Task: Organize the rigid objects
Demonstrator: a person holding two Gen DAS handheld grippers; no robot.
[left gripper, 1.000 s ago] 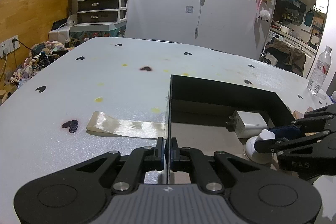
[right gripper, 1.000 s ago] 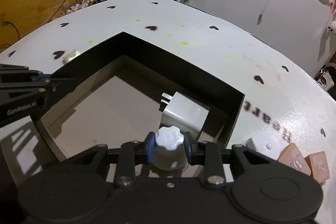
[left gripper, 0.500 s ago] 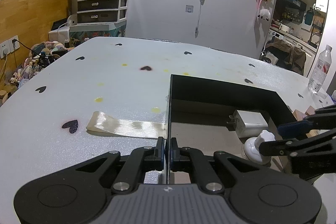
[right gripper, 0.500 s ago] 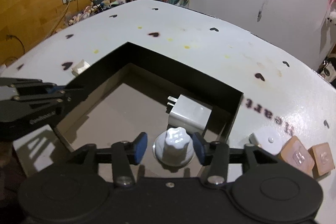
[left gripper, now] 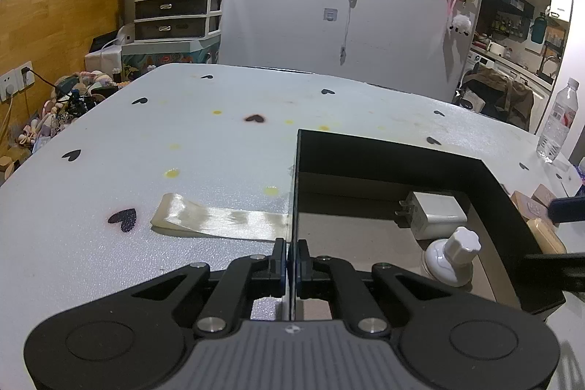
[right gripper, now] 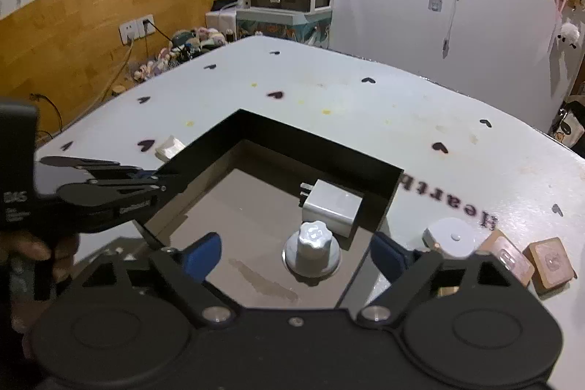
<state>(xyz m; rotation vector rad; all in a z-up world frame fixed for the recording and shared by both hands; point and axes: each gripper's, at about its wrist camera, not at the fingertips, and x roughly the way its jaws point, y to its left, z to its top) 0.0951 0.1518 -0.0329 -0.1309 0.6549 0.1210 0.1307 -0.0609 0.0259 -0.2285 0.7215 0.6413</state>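
Knob [right gripper: 314, 243] stands freed in the black box [right gripper: 318, 148]; right hand-held gripper [right gripper: 296, 253], jaws just opened wide, should lift straight clear; left hand-held gripper [left gripper: 291, 267] pinches the box wall.

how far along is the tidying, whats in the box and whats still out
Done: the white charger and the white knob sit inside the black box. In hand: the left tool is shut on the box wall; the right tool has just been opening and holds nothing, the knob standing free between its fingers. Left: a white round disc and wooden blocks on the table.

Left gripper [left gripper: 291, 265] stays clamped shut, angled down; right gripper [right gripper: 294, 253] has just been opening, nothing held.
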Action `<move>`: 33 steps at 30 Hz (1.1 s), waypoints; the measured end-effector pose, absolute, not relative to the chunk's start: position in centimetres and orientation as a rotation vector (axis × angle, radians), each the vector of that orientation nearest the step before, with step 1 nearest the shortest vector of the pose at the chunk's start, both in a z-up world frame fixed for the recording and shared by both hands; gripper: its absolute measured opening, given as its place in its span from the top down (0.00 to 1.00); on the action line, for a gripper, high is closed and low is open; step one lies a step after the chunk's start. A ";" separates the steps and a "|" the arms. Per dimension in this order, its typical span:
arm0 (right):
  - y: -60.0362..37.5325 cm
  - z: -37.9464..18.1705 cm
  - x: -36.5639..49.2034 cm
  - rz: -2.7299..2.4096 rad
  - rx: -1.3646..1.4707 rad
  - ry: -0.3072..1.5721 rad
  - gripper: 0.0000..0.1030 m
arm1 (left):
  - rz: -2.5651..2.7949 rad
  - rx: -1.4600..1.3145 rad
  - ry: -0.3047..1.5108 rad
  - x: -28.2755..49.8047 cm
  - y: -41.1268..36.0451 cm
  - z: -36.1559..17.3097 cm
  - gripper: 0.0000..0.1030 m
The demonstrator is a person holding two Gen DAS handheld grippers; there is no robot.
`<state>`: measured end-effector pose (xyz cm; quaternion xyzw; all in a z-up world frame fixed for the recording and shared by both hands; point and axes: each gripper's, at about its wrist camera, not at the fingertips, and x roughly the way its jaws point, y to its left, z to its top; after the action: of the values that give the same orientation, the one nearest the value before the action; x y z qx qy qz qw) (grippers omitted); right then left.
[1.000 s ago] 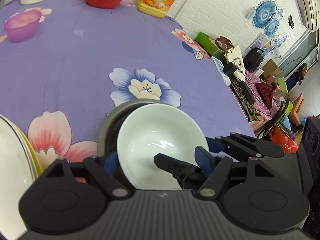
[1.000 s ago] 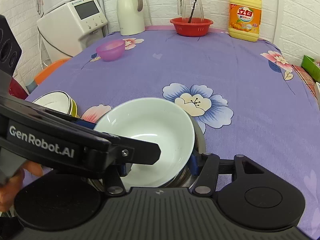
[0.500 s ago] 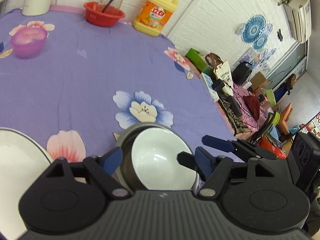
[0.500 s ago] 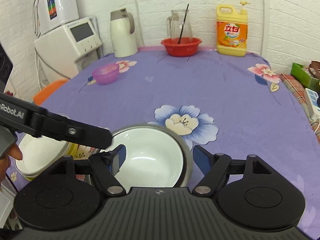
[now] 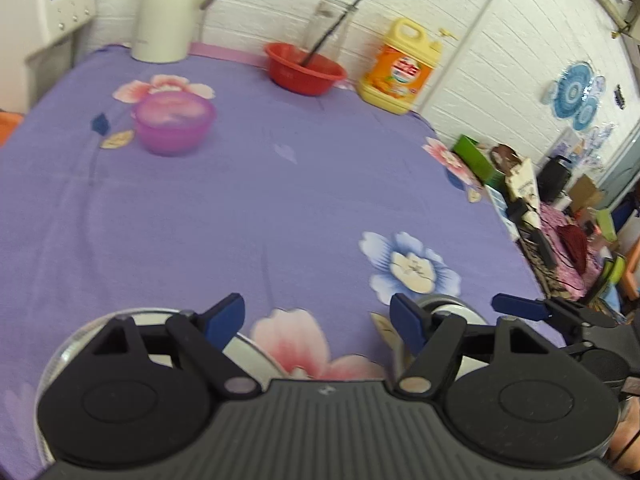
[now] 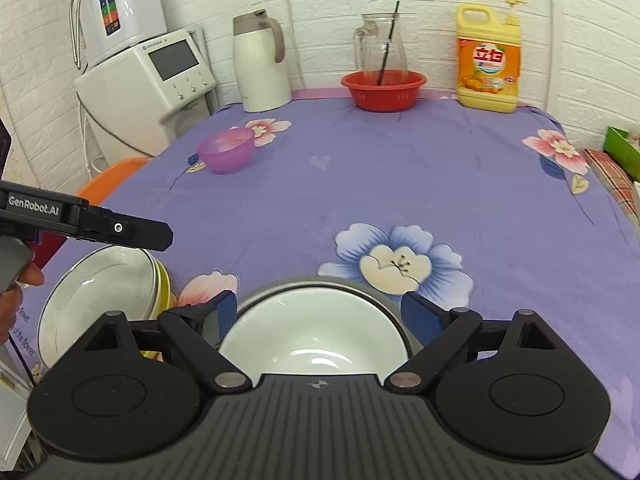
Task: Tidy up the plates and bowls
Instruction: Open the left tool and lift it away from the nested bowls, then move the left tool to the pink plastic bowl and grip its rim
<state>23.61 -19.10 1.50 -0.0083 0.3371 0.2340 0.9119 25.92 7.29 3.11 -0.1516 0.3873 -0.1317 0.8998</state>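
The white bowl (image 6: 316,340) now sits nested inside the grey bowl (image 6: 394,312) on the worktop (image 6: 360,184), close in front of the right gripper (image 6: 318,316); that stacking looks done. Just left of it a stack of plates (image 6: 100,292) stands with a white one on top and a yellow rim showing beneath; the purple bowl (image 6: 227,155) sits alone well away toward the far left, and I judge it the main piece not yet gathered; the red basin (image 6: 383,88) at the wall may or may not count.

The right gripper's fingers (image 6: 420,318) have just been opening and now stand wide, either side of the nested bowls without pressing on them; it tilts down over the bowls. The left gripper (image 5: 318,316) has its fingers (image 5: 224,314) partly apart with nothing between them; it angles down over the bare cloth, the plate stack under its left side and the bowls at its right; in the right wrist view it hovers above the plates.
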 end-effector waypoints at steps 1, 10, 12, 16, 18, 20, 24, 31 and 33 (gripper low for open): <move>-18.7 1.5 23.9 0.490 -0.020 0.698 0.00 | -0.257 -0.306 0.795 26.0 7.8 3.1 0.29; -15.3 2.1 29.0 0.577 0.144 0.829 0.00 | -0.179 -0.239 0.738 28.2 10.7 3.8 0.29; -14.3 2.9 30.1 0.552 0.153 0.833 0.00 | -0.169 -0.231 0.723 28.7 11.3 4.0 0.29; -12.3 4.2 31.9 0.487 0.117 0.824 0.00 | -0.139 -0.225 0.715 29.9 12.9 4.0 0.29; -11.4 4.3 32.5 0.531 0.092 0.790 0.00 | -0.125 -0.227 0.714 30.5 13.8 3.8 0.29; -10.0 4.1 33.4 0.548 0.037 0.779 0.00 | -0.110 -0.228 0.720 31.1 14.7 3.5 0.29; -7.3 3.0 36.2 0.555 -0.026 0.812 0.00 | -0.087 -0.223 0.725 32.3 16.3 3.2 0.29; -2.8 0.8 40.0 0.585 -0.093 0.865 0.00 | -0.029 -0.217 0.759 34.9 20.0 2.0 0.29; -1.6 0.1 40.9 0.599 -0.107 0.877 0.00 | -0.004 -0.213 0.762 35.8 21.5 1.8 0.29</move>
<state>40.90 -1.65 0.14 -0.0511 0.4178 0.2856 0.8610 35.78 21.46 1.76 -0.1036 0.3712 -0.0017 0.9227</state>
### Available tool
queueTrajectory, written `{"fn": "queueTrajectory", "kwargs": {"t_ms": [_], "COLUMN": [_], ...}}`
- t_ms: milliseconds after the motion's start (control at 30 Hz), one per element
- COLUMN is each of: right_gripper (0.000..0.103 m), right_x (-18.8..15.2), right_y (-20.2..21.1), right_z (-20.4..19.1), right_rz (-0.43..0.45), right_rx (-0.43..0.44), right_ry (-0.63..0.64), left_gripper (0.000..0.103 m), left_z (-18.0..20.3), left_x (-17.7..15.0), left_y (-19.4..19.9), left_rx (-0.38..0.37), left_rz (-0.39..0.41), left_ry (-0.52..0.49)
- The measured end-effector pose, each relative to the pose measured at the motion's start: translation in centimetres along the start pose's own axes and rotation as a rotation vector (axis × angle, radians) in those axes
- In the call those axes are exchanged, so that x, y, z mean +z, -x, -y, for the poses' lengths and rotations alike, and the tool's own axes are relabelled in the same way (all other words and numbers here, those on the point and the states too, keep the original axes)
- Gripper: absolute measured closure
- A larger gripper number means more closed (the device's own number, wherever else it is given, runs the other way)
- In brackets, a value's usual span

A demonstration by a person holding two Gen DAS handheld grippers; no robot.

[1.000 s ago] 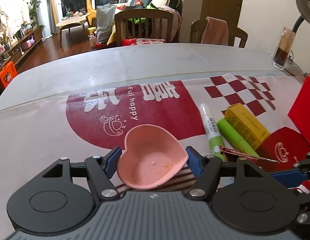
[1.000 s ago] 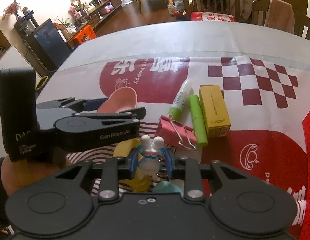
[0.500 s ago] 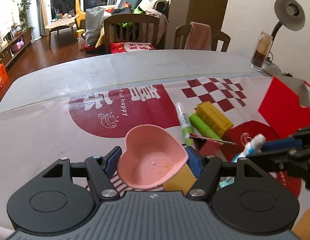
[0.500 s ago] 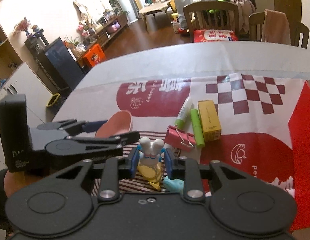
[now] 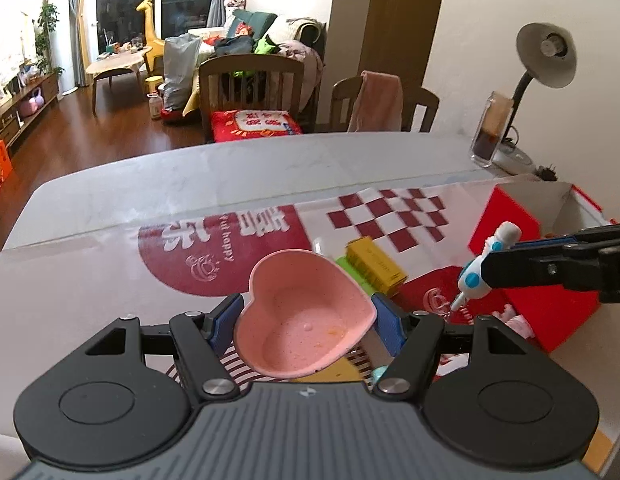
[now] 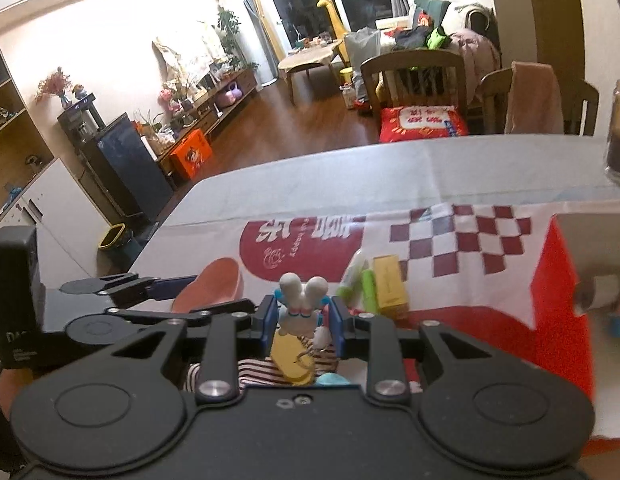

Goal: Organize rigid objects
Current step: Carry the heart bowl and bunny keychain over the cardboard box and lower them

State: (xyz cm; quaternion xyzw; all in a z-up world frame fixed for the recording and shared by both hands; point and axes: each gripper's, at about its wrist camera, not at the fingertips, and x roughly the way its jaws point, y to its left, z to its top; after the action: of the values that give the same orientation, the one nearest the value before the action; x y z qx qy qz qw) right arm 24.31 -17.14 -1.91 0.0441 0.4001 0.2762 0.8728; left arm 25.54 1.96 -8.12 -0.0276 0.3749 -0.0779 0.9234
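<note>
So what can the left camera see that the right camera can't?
Only the left wrist view shows the inside of the pink heart bowl, held between the left gripper fingers, and the grey desk lamp.

Only the right wrist view shows the toy's two round white ears, the yellow piece below the toy, and the dark cabinet by the wall.

Both show the little white toy clamped in the right gripper, the yellow box, the checkered mat and the red box.
</note>
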Motion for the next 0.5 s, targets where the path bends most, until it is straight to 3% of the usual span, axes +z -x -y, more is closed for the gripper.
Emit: {"fn": "queueTrajectory", "kwargs": {"t_ms": [500], "right_gripper": [0.077], "right_x": [1.9], "right_y": [6.9], "right_z": [7.7], "right_rz": [0.083], "right_rx": [-0.064], "right_ry": [-0.003], "left_gripper": [0.034], "left_z": [9.0], "left_x": [3.7], "left_y": [1.8], "left_rx": [-0.059], "left_rz": [0.043], "left_ry": [-0.08]}}
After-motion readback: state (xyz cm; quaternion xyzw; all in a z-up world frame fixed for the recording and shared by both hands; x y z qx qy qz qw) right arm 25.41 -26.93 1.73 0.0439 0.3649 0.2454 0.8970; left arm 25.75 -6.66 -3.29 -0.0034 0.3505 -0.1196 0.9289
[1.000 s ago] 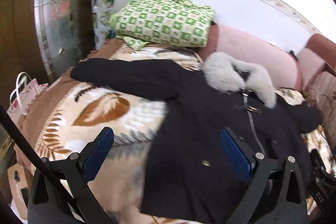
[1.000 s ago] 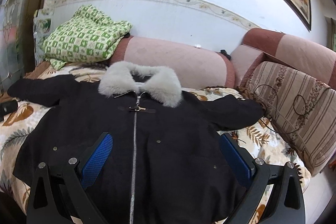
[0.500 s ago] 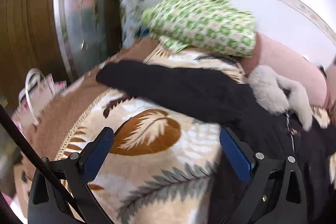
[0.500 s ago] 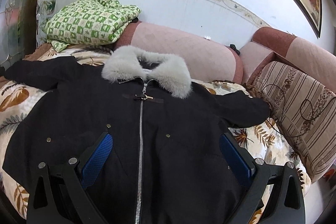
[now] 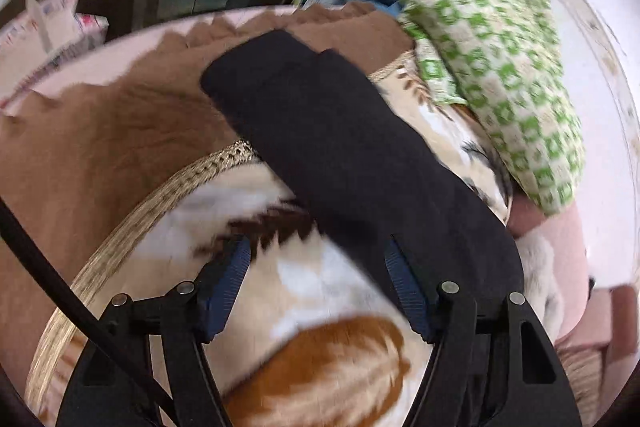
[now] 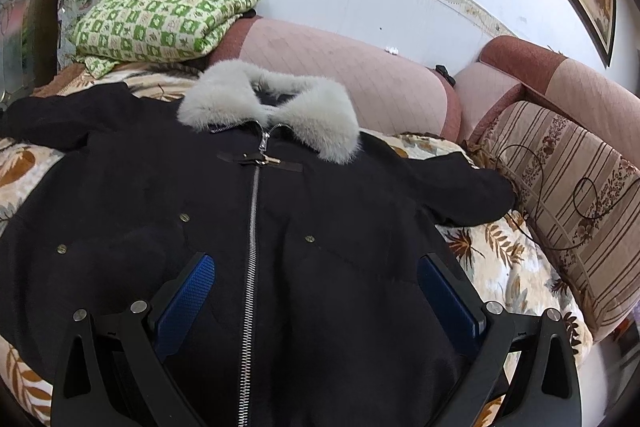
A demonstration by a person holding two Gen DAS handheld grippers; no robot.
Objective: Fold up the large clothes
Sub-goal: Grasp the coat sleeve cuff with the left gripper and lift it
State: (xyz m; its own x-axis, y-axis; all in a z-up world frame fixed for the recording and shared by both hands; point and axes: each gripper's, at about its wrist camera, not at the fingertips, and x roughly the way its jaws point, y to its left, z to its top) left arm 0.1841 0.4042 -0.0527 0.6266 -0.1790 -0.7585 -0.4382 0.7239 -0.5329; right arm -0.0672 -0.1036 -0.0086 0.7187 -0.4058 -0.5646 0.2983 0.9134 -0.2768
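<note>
Since a second ago my left gripper [image 5: 318,291] has swung onto the black coat's [image 6: 248,227] sleeve [image 5: 340,147], jaws closing, nothing pinched yet. My right gripper [image 6: 316,297] hovers wide open, empty, above the coat's lower front; beyond, the coat lies flat on the leaf-patterned blanket [image 6: 500,259], fur collar [image 6: 272,107] farthest.

left wrist: close, down on coat [image 5: 360,163] sleeve | right wrist: over coat front — shared: coat
</note>
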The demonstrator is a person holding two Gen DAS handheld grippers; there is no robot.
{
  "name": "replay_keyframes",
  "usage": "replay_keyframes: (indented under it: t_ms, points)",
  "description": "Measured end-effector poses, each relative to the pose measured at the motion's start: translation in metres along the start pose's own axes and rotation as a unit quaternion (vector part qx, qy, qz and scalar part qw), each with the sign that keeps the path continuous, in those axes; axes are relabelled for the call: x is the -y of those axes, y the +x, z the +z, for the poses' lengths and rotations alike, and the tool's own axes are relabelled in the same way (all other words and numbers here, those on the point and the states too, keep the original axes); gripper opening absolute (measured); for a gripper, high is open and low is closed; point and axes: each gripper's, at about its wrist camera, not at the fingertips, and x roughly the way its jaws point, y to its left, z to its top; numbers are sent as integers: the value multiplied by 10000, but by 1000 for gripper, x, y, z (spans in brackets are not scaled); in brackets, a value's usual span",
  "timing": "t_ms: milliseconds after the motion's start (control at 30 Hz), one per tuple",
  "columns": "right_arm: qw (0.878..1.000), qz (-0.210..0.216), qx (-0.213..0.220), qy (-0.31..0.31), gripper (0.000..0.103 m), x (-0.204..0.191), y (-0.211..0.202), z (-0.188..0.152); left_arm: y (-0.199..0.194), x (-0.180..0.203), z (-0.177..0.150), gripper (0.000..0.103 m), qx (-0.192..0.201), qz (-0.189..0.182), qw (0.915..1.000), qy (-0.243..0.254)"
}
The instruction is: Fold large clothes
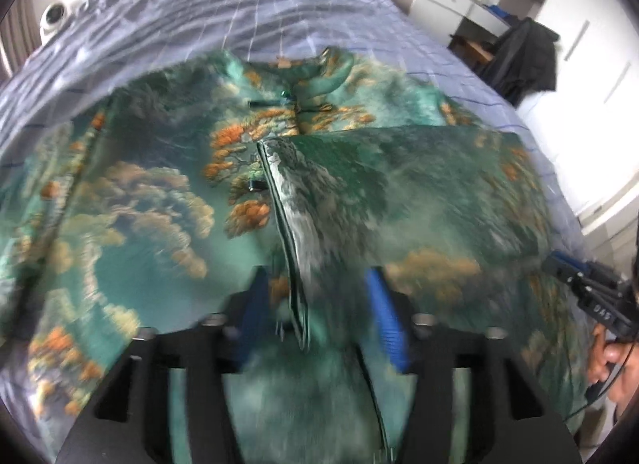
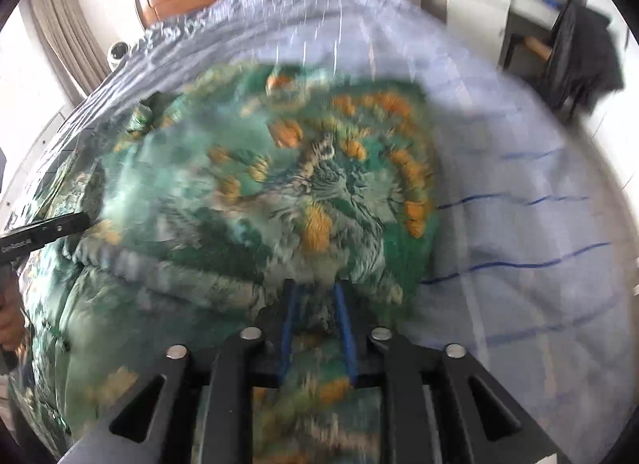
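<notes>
Two tongs over glossy green-orange printed garment [image 1: 159, 204] on quilted bed [image 1: 279, 4]: left tongs [image 1: 319, 292] apart, right tongs [image 2: 315, 296] narrowly apart.

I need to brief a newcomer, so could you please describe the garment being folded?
A bed under a pale blue checked cover fills the room. On it lies the garment, spread flat, one side folded inward. Its glossy teal print of clouds and orange trees sets it apart.

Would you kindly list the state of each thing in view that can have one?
Garment: spread on the bed, right side folded over the middle.
Folded flap: lying flat, edge between the left fingers.
Left tongs: open.
Right tongs: narrowly open over the fabric.
Bedspread: wrinkled.
</notes>
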Motion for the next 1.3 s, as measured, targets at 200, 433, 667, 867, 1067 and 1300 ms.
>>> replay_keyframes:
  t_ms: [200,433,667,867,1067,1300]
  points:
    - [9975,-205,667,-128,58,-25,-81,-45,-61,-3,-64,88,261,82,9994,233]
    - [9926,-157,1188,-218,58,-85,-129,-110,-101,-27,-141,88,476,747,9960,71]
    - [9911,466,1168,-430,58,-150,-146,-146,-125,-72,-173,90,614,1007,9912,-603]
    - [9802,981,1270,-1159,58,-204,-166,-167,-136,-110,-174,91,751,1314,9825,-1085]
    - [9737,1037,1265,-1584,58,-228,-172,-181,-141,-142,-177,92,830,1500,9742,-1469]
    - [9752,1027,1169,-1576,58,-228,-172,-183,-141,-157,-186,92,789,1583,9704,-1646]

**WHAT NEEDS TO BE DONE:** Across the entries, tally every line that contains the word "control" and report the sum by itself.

**PROBLEM SOLUTION:** 2